Sample integration code for onboarding offline/CRM data from BigQuery as custom audiences or offline conversions in Google Ads, Google Analytics 360, Google Display & Video 360, and Google Campaign Manager.

Disclaimer: This is not an officially supported Google product.

Supported integrations

  • Google Ads

    • Contact Info Customer Match (email, phone, address) [details]
    • Id Based Customer Match (device Id, user id)
    • Offline Conversions through gclid [details]
    • Enhanced Conversions for Leads or Offline Conversions through user_identifiers [details]
    • Store Sales Direct (SSD) conversions [details]
  • Google Analytics (Universal analytics)

  • Campaign Manager

    • Offline Conversions API (user id, device id, match id, gclid, dclid, value, quantity, and customVariables) [details]
  • Google Analytics 4

  • Display & Video

    • Contact Info Customer Match (email, phone, address) [details]
    • Id Based Customer Match (device Id)
  • Appsflyer

    • S2S Offline events API (conversion upload), to be used for audience creation and in-app events with Google Ads and DV360 [details]

How does it work

Megalista was designed to separate the configuration of conversion/audience upload rules from the engine, giving more freedom for non-technical teams (i.e. Media and Business Intelligence) to setup multiple upload rules on their own.

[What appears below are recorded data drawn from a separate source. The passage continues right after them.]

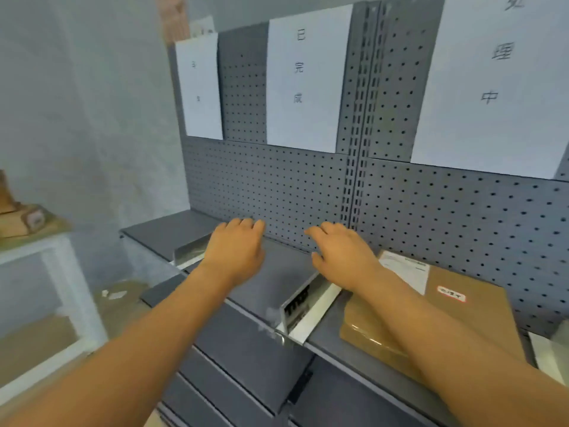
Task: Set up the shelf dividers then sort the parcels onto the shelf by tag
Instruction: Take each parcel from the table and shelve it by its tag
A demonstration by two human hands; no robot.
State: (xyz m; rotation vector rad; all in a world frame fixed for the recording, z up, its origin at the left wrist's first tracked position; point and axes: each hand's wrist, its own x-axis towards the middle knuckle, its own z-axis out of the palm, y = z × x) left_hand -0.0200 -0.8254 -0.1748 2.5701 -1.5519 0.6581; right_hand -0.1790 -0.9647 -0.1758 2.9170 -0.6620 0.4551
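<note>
Both hands, left (235, 248) and right (341, 257), hover empty, fingers loosely curled, over the shelf (264, 282). The right forearm could nudge the near divider (303, 303) crooked. Count: two dividers, far one (189, 249); one parcel (455, 306) right of the near divider; three signs.

Parcel sorting room or small stockroom; grey metal shelf (264, 291) with perforated back panel (431, 204) fills 12 to 3 o'clock; white paper signs (304, 81) with printed characters stuck on the panel; brown taped parcel (462, 306) with shipping label at 4 o'clock; more cardboard boxes (21, 220) on white stand (58, 266) at 9 o'clock; plain grey wall (86, 103) at 10 o'clock.
</note>
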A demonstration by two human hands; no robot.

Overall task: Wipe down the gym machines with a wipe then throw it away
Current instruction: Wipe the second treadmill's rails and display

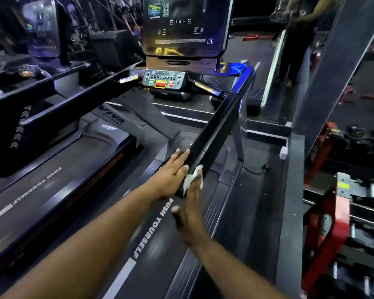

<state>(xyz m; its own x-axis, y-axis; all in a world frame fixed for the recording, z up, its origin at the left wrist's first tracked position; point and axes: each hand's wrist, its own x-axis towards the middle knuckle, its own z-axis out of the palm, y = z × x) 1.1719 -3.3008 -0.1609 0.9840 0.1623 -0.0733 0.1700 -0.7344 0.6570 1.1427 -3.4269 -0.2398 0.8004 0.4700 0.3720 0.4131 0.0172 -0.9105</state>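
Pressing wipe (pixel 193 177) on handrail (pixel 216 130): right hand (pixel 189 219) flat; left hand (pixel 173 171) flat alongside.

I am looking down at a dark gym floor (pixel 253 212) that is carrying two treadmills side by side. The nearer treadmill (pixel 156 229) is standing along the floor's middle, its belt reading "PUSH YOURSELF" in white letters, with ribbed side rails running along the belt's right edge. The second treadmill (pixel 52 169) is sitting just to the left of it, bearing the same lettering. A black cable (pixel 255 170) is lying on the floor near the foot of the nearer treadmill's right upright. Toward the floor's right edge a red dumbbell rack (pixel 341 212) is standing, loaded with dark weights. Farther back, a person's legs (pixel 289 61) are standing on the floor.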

The solution consists of #1 a configuration environment (either Google Sheet or JSON file, or a Google Cloud Firestore collection) in which all rules are defined by mapping a data source (BigQuery Table) to a destination (data upload endpoint) and #2, an Apache Beam workflow running on Google Dataflow, scheduled to upload the data in batch mode.

Prerequisites

Google Cloud Services

  • Google Cloud Platform account
    • Billing enabled
    • BigQuery enabled
    • Dataflow enabled
    • Cloud storage enabled
    • Cloud scheduler enabled
    • App Engine enabled
  • At least one of:
    • Google Ads API Access
    • Campaign Manager API Access
    • Google Analytics API Access
    • Display & Video API Access
  • Python3
  • Google Cloud SDK

Access Requirements

Those are the minimum roles necessary to deploy Megalista:

  • OAuth Config Editor
  • BigQuery User
  • BigQuery Job User
  • BigQuery Data Viewer
  • Cloud Scheduler Admin
  • Storage Admin
  • Dataflow Admin
  • Service Account Admin
  • Logs Viewer
  • Service Consumer

APIs

Required APIs will depend on upload endpoints in use.

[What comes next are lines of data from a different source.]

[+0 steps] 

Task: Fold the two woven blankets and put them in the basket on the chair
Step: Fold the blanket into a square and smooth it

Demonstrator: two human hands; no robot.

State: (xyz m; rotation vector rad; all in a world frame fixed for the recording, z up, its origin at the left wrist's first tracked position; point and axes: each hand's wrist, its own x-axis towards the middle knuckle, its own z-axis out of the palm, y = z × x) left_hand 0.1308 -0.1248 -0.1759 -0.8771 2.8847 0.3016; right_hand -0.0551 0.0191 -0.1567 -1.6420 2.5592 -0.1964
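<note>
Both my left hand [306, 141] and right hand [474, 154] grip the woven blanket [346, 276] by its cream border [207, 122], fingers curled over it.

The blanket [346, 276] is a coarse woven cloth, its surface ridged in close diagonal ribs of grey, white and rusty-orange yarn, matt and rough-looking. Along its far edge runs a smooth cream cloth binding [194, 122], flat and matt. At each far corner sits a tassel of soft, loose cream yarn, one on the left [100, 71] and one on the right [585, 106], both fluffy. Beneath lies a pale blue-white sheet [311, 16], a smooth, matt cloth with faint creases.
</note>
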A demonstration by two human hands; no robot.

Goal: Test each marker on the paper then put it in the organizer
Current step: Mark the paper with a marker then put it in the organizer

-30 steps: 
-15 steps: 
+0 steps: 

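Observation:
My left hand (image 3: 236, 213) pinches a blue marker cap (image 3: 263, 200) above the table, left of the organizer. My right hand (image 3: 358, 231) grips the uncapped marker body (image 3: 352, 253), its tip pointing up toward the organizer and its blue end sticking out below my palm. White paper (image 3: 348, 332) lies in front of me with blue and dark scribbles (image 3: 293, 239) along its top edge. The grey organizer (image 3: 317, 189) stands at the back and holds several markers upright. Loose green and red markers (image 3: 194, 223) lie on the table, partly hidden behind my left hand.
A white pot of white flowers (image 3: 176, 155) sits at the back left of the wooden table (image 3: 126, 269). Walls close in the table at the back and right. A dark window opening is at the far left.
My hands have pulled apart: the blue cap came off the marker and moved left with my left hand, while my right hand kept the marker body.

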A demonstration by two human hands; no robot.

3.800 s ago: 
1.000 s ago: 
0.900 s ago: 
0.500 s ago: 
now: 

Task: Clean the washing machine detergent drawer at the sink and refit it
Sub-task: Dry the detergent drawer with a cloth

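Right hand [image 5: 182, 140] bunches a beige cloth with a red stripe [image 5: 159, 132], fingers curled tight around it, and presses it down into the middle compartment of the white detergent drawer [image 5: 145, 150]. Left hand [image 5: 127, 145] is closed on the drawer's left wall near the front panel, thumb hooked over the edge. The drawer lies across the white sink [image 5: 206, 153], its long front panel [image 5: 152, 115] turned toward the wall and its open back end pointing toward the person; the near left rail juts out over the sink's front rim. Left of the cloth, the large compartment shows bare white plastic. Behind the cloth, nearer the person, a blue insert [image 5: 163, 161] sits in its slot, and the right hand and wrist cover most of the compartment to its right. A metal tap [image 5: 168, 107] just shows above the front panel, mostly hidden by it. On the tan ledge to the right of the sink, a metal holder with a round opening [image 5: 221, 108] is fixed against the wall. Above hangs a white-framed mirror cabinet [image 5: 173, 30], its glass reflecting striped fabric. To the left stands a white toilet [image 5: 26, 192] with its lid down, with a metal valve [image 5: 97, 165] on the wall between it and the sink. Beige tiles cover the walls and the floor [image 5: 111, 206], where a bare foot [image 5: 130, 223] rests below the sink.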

  • Google Sheets (required if using Sheets configuration) [link]
  • Google Analytics [link]
  • Google Analytics Reporting [link]
  • Google Ads [link]
  • Campaign Manager [link]
  • Google Cloud Firestore [link]
  • Display & Video [link]

Configure Megalista

Megalista can be configured via Google Sheets, a JSON file, or a Google Cloud Firestore collection. Expected data schemas (Sources) and metadata (Destinations) for each use case are defined in the Megalista Wiki.

Instructions for each configuration method method can be found in the Megalista wiki

Deployment

This guide assumes it'll be followed inside Google Cloud Platform Console.

Creating required access tokens

To access campaigns and user lists on Google's platforms, this dataflow will need OAuth tokens for an account that can authenticate in those systems.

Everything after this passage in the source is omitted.